*** LISTED ENTRIES ***

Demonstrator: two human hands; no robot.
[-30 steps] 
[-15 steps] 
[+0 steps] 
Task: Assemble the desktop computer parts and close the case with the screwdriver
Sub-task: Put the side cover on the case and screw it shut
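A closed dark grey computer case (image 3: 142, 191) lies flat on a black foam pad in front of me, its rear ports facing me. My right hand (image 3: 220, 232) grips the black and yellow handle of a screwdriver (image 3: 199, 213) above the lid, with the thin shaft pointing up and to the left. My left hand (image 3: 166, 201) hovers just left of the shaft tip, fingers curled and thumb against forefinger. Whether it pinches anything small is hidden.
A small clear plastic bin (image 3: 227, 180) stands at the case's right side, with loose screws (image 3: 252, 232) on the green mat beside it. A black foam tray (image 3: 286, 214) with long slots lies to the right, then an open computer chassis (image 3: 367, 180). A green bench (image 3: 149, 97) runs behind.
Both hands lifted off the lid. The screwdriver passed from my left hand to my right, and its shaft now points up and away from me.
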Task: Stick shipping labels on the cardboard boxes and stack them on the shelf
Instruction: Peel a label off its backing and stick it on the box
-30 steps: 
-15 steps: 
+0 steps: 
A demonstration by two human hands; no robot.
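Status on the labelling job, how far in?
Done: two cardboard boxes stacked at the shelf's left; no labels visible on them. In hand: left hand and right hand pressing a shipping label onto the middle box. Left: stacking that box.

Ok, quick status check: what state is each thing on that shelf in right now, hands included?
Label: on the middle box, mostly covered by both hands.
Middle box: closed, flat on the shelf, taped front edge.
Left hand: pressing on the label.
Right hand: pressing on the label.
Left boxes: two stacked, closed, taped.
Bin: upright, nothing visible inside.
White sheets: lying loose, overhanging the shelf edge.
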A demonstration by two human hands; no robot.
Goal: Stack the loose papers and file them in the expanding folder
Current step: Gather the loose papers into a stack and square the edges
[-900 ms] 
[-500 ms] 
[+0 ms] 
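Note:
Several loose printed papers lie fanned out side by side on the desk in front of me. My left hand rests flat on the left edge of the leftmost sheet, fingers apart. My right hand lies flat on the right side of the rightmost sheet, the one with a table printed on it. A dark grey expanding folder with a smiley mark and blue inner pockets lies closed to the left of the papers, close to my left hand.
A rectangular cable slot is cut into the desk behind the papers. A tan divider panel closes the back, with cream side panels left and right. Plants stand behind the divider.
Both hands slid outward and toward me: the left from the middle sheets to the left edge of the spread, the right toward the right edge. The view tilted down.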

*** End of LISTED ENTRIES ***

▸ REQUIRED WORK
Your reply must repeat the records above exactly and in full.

▸ RESULT FOR THIS TASK
Demonstrator: two human hands; no robot.
[-30 steps] 
[-15 steps] 
[+0 steps] 
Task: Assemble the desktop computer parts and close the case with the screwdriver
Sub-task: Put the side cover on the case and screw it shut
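A closed dark grey computer case (image 3: 142, 191) lies flat on a black foam pad in front of me, its rear ports facing me. My right hand (image 3: 220, 232) grips the black and yellow handle of a screwdriver (image 3: 199, 213) above the lid, with the thin shaft pointing up and to the left. My left hand (image 3: 166, 201) hovers just left of the shaft tip, fingers curled and thumb against forefinger. Whether it pinches anything small is hidden.
A small clear plastic bin (image 3: 227, 180) stands at the case's right side, with loose screws (image 3: 252, 232) on the green mat beside it. A black foam tray (image 3: 286, 214) with long slots lies to the right, then an open computer chassis (image 3: 367, 180). A green bench (image 3: 149, 97) runs behind.
Both hands lifted off the lid. The screwdriver passed from my left hand to my right, and its shaft now points up and away from me.
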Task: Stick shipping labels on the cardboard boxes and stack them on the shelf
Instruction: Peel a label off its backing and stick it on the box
-30 steps: 
-15 steps: 
+0 steps: 
A demonstration by two human hands; no robot.
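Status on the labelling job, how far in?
Done: two cardboard boxes stacked at the shelf's left; no labels visible on them. In hand: left hand and right hand pressing a shipping label onto the middle box. Left: stacking that box.

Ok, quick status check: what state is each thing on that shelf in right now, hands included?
Label: on the middle box, mostly covered by both hands.
Middle box: closed, flat on the shelf, taped front edge.
Left hand: pressing on the label.
Right hand: pressing on the label.
Left boxes: two stacked, closed, taped.
Bin: upright, nothing visible inside.
White sheets: lying loose, overhanging the shelf edge.
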A demonstration by two human hands; no robot.
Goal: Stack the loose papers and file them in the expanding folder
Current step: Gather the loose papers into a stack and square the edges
[-900 ms] 
[-500 ms] 
[+0 ms] 
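Note:
Several loose printed papers lie fanned out side by side on the desk in front of me. My left hand rests flat on the left edge of the leftmost sheet, fingers apart. My right hand lies flat on the right side of the rightmost sheet, the one with a table printed on it. A dark grey expanding folder with a smiley mark and blue inner pockets lies closed to the left of the papers, close to my left hand.
A rectangular cable slot is cut into the desk behind the papers. A tan divider panel closes the back, with cream side panels left and right. Plants stand behind the divider.
Both hands slid outward and toward me: the left from the middle sheets to the left edge of the spread, the right toward the right edge. The view tilted down.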

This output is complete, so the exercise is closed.